What to work on: Retype every line from the start of the data down to and including the line with "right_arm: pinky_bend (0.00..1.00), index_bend". Skip the pictures.

Data provided:
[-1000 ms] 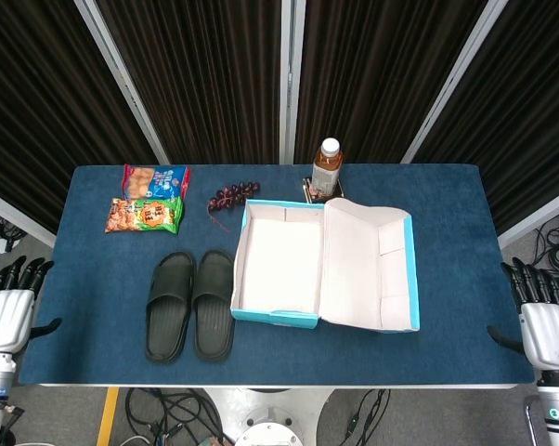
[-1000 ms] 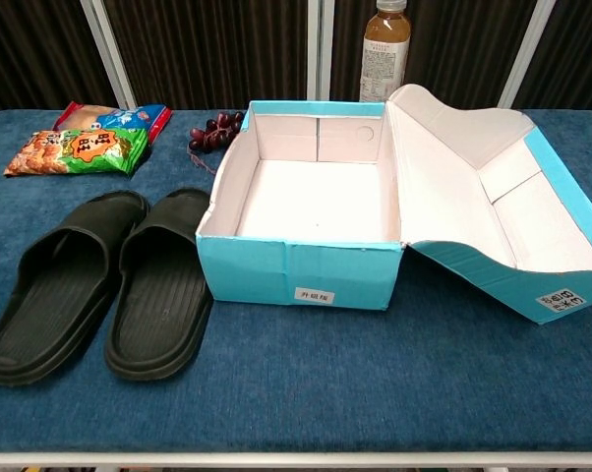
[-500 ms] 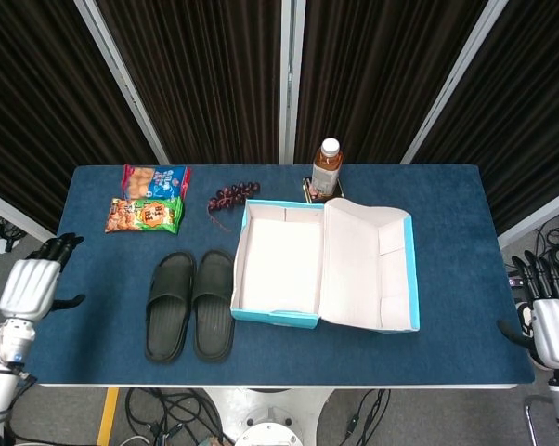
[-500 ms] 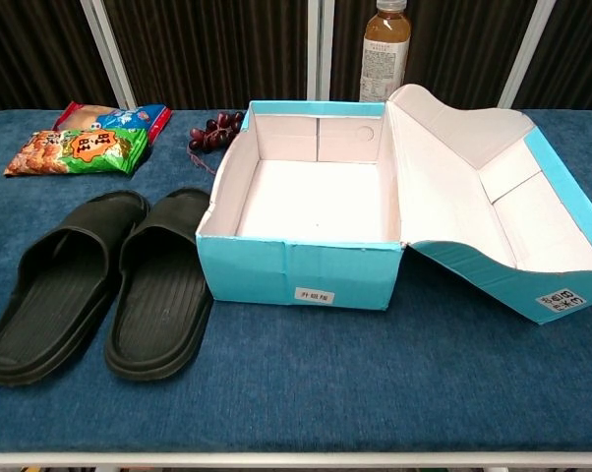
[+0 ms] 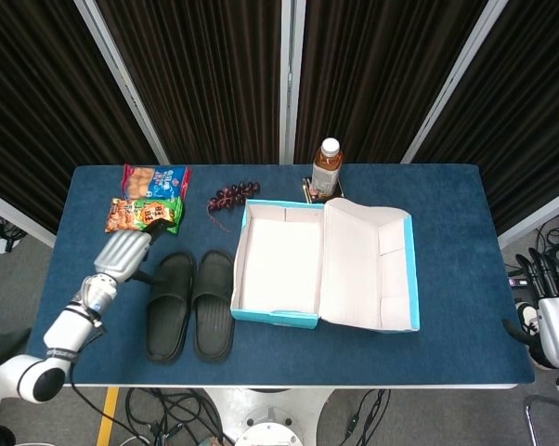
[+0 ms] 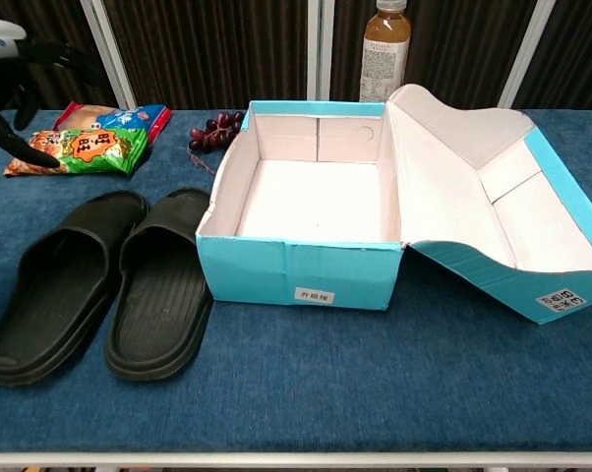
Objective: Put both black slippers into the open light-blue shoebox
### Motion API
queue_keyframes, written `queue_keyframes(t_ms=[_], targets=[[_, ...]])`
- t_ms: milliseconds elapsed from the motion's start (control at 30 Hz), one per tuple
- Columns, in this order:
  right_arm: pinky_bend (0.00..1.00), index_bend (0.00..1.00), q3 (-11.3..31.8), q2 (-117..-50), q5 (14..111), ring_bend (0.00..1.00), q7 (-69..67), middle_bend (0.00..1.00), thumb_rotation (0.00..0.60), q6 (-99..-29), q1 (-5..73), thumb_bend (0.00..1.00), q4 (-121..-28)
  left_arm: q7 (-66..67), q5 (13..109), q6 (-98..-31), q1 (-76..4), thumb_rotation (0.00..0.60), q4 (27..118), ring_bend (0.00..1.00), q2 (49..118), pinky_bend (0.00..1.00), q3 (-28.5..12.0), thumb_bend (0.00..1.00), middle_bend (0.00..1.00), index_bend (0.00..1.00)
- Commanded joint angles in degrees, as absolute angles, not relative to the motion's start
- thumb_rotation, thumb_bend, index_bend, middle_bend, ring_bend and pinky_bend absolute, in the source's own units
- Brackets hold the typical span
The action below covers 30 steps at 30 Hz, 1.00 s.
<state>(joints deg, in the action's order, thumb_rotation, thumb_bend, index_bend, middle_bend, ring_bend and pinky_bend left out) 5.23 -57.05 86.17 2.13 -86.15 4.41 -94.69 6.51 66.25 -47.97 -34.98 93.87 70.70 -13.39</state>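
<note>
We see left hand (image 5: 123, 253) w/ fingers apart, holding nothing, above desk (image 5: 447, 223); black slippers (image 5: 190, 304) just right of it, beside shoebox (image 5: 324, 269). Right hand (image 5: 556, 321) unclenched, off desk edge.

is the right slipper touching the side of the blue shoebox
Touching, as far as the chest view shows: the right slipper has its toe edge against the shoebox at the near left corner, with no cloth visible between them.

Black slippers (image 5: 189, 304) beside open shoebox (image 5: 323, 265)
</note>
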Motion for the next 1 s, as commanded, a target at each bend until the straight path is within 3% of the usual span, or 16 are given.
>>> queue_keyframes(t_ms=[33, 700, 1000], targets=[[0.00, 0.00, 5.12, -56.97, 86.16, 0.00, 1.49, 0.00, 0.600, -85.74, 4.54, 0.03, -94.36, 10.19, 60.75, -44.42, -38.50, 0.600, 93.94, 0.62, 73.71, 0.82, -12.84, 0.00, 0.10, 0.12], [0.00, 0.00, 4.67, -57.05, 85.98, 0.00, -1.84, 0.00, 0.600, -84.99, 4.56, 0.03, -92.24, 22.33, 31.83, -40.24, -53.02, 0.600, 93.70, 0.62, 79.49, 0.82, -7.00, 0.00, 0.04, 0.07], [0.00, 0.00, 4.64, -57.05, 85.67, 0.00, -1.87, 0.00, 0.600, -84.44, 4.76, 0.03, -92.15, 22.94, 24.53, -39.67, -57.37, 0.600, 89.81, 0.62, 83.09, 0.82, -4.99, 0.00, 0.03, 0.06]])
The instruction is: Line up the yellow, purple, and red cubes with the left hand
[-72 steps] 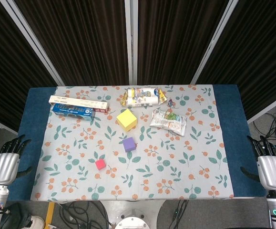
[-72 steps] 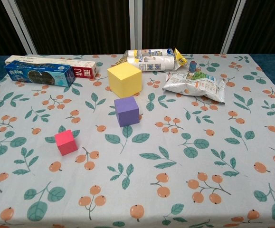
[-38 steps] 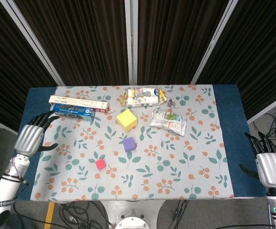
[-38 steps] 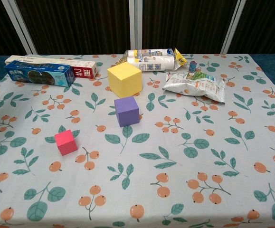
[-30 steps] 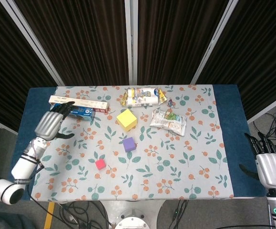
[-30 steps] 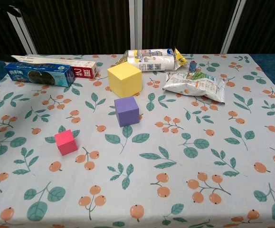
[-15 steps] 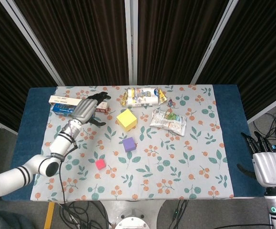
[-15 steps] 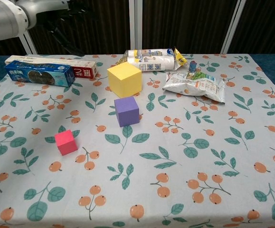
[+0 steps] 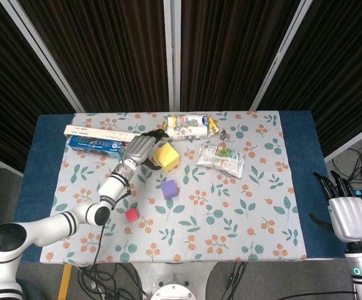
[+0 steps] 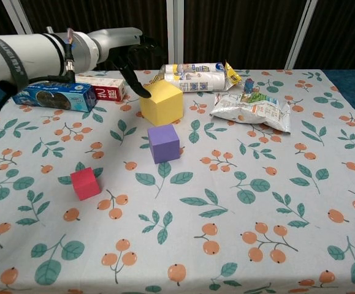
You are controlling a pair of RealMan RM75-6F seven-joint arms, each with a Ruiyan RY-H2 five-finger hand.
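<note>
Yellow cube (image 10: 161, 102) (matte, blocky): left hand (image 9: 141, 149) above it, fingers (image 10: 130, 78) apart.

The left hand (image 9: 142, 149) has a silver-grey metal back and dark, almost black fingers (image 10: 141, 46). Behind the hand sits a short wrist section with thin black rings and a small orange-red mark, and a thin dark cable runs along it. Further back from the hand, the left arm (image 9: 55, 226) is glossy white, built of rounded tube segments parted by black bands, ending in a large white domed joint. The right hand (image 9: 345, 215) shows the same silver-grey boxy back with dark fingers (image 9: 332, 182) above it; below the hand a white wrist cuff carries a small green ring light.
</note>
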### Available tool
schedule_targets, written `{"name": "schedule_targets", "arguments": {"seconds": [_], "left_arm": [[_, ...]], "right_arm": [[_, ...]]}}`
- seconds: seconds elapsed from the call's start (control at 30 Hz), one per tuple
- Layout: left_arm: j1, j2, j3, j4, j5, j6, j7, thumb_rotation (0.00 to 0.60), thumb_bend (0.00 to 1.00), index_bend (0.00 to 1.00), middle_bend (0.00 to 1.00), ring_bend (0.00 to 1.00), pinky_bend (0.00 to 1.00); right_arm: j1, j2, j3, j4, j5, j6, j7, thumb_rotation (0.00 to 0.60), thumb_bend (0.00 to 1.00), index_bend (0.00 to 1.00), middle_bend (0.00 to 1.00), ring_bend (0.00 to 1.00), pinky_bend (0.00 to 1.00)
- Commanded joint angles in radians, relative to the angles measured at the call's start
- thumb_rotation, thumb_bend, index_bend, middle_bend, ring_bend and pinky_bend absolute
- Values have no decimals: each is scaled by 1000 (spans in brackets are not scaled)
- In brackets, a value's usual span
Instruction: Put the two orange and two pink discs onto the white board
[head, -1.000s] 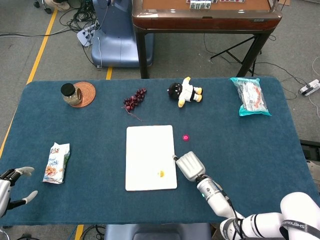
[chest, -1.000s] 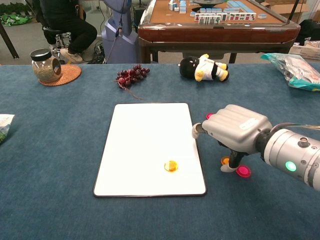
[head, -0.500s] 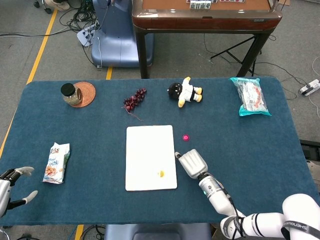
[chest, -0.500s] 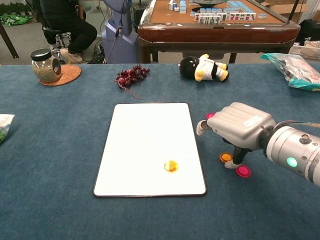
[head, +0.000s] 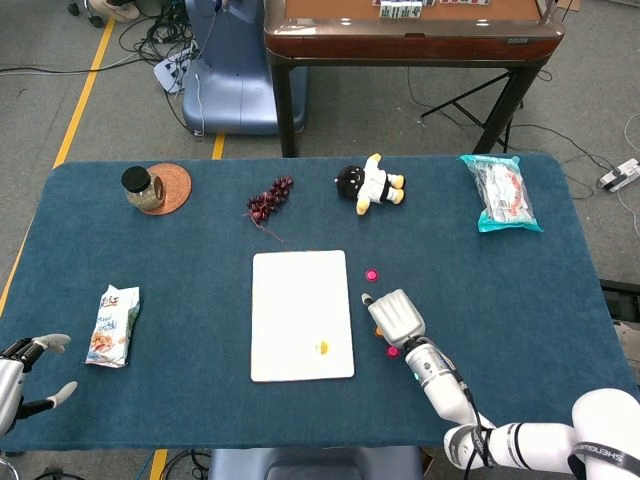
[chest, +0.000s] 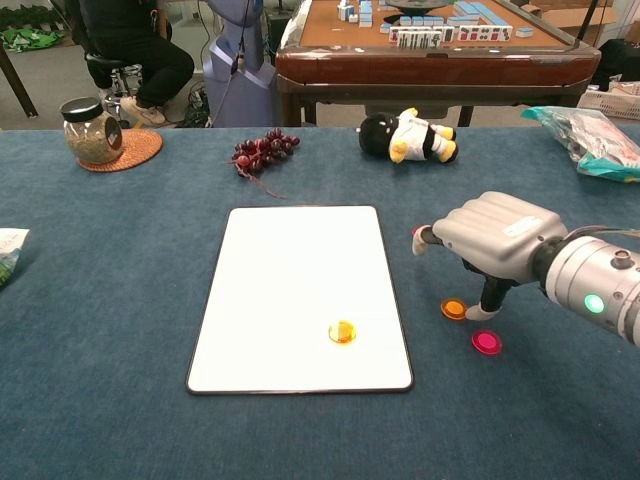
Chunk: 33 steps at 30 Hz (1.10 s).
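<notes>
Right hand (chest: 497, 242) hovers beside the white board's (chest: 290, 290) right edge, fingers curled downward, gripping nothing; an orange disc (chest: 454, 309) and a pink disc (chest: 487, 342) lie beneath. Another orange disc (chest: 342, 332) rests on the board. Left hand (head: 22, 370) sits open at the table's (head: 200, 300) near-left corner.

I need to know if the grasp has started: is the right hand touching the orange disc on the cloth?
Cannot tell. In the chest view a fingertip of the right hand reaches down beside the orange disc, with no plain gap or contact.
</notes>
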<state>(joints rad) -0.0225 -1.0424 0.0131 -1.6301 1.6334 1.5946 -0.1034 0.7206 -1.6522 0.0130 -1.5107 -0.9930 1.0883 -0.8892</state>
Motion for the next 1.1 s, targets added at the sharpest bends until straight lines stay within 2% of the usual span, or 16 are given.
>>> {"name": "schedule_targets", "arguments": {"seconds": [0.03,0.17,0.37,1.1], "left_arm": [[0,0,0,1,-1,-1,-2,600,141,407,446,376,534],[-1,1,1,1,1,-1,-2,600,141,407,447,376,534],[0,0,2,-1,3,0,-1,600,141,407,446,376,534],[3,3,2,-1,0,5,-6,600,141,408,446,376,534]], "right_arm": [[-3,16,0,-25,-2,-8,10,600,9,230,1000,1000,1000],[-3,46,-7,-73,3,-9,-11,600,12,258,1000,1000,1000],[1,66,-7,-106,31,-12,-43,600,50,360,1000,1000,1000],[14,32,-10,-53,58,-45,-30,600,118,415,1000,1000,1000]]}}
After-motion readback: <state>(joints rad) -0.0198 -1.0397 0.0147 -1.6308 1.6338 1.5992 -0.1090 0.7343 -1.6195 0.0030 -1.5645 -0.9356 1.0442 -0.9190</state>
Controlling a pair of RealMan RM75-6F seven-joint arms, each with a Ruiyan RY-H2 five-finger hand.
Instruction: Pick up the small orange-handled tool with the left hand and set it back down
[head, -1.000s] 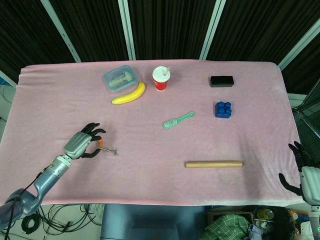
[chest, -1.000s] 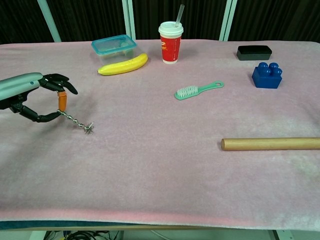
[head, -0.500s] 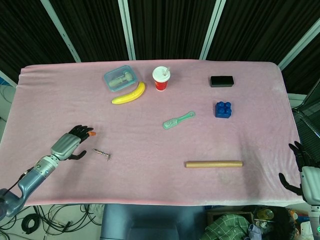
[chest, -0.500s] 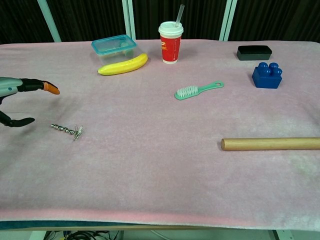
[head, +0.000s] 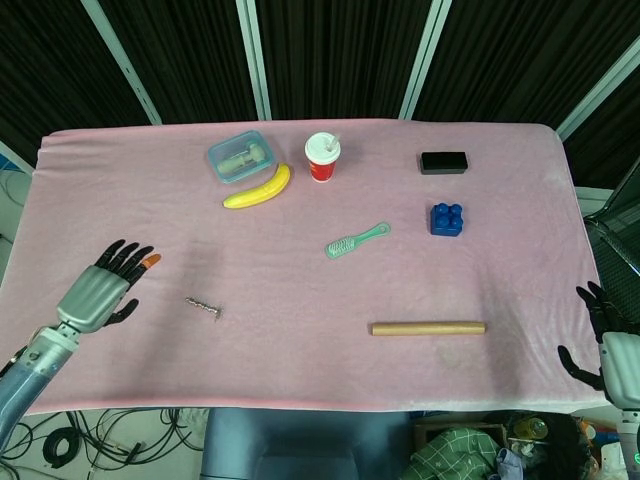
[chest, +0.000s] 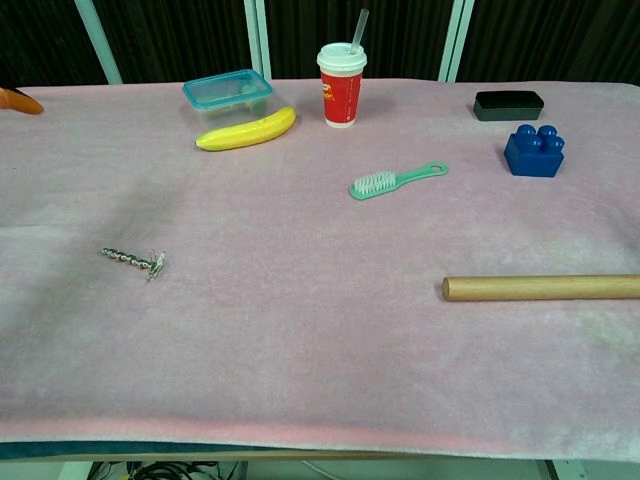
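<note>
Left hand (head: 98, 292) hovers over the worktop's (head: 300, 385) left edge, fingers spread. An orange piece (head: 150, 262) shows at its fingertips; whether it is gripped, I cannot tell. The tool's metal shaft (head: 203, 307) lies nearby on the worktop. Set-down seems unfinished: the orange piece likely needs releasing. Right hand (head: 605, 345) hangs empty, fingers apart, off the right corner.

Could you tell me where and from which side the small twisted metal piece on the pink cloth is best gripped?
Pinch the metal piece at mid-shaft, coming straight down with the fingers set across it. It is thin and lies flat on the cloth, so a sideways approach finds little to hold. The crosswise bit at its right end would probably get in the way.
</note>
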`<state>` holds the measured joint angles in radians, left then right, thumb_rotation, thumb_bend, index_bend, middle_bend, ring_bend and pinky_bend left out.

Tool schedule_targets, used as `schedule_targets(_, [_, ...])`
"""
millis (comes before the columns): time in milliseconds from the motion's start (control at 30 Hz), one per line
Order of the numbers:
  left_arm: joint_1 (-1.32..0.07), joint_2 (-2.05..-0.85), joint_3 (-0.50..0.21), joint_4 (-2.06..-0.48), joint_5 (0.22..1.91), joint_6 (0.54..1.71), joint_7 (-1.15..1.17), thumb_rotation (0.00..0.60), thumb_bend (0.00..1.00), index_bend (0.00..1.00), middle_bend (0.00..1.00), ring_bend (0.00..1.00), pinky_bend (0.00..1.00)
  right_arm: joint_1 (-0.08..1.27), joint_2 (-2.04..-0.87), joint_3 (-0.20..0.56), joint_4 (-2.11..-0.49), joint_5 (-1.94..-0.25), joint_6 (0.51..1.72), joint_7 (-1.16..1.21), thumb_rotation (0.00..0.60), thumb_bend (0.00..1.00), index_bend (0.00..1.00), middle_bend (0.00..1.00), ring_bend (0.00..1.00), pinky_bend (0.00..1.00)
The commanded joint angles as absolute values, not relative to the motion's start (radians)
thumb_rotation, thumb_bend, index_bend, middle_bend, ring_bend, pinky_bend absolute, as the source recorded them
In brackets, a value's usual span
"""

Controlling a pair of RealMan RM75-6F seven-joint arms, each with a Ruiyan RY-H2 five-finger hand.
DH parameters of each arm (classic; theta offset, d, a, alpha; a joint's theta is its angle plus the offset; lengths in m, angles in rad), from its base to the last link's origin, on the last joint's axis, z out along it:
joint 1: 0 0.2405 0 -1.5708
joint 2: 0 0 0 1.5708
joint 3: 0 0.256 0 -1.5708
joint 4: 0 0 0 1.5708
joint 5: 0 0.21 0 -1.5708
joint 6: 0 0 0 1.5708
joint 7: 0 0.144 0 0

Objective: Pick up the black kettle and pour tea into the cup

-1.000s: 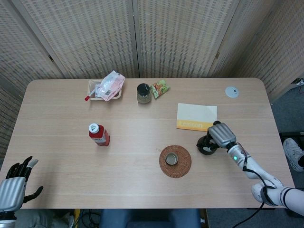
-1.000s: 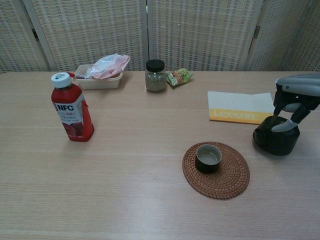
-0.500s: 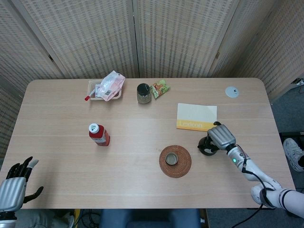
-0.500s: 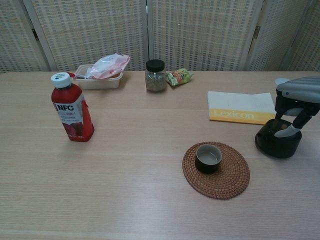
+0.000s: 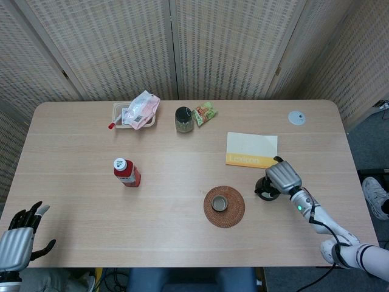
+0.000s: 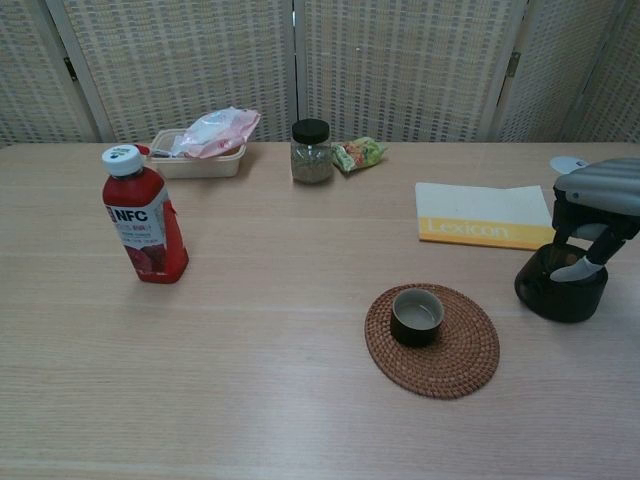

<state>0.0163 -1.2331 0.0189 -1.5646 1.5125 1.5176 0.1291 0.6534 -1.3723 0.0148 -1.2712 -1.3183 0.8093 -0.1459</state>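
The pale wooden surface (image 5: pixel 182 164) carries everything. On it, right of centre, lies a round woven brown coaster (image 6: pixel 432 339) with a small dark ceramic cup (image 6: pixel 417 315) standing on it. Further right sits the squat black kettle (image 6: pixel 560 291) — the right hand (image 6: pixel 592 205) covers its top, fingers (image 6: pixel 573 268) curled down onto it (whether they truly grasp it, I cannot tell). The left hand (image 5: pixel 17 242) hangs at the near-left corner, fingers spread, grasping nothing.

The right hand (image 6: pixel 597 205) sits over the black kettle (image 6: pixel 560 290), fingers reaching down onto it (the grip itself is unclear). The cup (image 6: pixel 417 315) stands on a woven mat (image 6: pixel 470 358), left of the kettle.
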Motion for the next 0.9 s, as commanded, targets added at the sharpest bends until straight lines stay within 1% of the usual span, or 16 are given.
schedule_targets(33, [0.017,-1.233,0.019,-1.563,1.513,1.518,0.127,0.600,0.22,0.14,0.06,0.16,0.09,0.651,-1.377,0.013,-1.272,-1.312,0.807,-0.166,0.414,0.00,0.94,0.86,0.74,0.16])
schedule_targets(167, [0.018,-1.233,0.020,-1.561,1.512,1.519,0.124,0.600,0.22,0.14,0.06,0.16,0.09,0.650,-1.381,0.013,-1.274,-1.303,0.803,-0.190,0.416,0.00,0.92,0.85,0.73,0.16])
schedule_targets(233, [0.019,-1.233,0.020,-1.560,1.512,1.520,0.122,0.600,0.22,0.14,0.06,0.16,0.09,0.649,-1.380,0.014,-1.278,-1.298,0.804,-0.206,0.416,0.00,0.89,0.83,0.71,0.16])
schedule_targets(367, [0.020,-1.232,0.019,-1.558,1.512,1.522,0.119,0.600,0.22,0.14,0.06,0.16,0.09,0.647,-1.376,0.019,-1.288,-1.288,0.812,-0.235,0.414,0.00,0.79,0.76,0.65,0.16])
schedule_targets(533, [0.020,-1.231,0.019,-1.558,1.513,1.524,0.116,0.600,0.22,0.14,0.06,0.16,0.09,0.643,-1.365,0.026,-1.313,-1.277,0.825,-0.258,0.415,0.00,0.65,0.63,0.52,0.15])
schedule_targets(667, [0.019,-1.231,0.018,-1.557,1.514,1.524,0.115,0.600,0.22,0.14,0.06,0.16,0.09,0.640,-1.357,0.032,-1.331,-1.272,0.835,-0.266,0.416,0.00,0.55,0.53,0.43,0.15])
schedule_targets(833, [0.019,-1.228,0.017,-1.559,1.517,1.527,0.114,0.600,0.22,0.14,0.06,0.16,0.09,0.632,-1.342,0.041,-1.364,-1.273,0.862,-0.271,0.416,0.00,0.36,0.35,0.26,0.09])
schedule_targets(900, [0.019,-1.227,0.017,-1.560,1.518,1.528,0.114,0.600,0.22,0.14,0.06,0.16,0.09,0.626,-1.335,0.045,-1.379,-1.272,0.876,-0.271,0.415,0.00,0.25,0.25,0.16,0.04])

Completed task:
[-1000 ms] 
[-1000 ms] 
[-500 ms] 
[-500 ms] 
[+0 ms] 
[+0 ms] 
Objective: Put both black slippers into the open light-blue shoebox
### Motion API
queue_keyframes, written `queue_keyframes(t_ms=[_], targets=[[_, ...]])`
- t_ms: milliseconds elapsed from the motion's start (control at 30 Hz), one per tuple
- Columns, in this order:
  right_arm: pinky_bend (0.00..1.00), index_bend (0.00..1.00), q3 (-11.3..31.8), q2 (-117..-50), q5 (14..111), ring_bend (0.00..1.00), q7 (-69..67), middle_bend (0.00..1.00), thumb_rotation (0.00..0.60), q6 (-99..-29), q1 (-5..73), thumb_bend (0.00..1.00), q4 (-121..-28)

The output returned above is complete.